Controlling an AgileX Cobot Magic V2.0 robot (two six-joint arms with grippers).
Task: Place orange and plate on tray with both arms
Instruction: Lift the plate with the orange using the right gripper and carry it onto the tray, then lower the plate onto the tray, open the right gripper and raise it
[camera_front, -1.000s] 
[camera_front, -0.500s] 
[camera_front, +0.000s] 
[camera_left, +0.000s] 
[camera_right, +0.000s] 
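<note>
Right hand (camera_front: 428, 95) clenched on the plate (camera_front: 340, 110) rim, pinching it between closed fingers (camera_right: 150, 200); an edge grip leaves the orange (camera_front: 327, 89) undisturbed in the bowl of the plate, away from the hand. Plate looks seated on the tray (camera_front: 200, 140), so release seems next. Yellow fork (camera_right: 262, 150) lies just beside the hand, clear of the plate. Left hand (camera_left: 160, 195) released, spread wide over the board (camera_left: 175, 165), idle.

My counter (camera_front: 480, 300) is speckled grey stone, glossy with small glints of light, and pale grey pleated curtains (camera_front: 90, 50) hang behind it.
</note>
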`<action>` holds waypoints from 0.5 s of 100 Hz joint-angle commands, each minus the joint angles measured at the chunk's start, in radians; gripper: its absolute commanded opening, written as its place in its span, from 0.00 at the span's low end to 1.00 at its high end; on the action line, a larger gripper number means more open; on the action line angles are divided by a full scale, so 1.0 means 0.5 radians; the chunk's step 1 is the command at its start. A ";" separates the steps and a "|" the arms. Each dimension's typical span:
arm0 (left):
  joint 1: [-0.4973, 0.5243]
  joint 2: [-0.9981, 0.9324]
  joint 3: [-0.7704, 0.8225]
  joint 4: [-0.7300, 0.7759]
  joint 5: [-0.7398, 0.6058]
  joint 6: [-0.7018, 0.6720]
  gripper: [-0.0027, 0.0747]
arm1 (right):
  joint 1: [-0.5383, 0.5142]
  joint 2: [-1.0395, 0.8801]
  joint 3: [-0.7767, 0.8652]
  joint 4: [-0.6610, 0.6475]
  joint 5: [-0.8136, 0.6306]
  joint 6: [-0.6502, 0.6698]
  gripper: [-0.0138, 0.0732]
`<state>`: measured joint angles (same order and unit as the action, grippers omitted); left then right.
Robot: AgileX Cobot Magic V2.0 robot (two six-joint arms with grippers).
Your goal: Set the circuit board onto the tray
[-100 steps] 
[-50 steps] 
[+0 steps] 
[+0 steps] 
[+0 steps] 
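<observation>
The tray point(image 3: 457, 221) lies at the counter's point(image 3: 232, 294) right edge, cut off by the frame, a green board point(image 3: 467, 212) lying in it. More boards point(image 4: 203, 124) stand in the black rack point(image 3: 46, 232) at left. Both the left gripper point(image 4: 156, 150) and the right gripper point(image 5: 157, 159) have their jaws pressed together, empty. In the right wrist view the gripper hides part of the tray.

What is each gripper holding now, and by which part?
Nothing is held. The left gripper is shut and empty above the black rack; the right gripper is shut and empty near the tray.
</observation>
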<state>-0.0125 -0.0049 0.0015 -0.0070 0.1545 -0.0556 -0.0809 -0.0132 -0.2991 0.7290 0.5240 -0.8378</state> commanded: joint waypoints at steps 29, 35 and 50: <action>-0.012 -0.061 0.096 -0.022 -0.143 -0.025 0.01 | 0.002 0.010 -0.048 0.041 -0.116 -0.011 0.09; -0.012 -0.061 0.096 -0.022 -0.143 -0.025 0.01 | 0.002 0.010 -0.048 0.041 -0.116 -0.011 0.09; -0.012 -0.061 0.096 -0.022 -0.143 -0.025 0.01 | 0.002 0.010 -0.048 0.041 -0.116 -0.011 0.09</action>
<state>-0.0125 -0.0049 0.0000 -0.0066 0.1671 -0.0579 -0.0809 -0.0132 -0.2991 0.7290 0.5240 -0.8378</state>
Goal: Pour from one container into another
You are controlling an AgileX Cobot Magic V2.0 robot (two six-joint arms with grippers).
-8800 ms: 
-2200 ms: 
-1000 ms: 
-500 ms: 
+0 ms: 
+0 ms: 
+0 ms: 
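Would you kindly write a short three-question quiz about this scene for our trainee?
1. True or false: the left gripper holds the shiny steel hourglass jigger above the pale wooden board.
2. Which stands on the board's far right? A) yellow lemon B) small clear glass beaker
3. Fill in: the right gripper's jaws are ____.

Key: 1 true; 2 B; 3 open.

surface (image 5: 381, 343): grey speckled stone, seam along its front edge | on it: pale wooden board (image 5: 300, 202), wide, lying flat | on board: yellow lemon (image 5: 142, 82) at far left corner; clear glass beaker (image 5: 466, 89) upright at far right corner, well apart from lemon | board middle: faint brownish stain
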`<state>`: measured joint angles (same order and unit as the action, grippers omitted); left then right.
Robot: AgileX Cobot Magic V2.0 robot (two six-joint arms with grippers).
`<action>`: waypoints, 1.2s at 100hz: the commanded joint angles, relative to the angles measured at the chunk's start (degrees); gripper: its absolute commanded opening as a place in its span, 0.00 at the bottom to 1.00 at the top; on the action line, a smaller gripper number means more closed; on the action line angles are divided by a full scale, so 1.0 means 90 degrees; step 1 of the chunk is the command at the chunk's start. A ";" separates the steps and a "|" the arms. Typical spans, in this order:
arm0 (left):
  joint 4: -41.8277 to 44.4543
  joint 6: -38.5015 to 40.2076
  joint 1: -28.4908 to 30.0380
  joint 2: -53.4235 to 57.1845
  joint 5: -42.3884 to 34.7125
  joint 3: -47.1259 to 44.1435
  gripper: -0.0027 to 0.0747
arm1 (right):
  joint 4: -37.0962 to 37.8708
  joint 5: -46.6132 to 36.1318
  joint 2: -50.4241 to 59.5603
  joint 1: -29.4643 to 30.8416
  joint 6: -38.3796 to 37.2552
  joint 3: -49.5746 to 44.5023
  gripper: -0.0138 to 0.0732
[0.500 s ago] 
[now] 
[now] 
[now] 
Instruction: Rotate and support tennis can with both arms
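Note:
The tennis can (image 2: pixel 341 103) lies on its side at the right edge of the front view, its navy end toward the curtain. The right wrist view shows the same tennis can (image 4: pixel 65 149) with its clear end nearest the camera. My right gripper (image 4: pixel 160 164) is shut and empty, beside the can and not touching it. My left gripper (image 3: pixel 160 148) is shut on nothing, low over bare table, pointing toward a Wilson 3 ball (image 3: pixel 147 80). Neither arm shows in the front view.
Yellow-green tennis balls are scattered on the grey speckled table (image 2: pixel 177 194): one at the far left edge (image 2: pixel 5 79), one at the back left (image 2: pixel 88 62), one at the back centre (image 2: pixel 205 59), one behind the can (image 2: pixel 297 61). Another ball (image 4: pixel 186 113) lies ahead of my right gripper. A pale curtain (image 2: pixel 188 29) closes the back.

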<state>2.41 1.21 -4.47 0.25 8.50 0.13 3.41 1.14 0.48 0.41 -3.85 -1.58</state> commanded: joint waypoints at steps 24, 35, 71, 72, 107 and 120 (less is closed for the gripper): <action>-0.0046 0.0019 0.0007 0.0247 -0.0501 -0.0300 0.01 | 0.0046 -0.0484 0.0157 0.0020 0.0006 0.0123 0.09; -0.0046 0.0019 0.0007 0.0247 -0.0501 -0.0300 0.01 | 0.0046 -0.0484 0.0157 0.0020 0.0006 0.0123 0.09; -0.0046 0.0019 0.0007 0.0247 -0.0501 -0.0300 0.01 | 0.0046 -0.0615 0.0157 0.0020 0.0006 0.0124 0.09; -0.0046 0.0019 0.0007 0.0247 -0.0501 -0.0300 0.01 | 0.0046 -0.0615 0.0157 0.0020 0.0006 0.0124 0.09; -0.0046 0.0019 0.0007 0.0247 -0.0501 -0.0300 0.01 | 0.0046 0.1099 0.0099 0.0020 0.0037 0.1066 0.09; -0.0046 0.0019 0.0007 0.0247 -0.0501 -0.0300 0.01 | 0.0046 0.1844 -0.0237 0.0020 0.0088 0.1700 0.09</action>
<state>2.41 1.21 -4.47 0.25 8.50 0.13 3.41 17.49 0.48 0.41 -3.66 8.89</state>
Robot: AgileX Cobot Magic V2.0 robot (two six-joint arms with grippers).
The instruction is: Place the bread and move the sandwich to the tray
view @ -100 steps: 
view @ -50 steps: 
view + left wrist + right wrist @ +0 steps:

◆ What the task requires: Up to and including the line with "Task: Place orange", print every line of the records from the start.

◆ Result of this task:
Controlling an AgileX Cobot Magic V2.0 robot (two six-joint arms with grippers).
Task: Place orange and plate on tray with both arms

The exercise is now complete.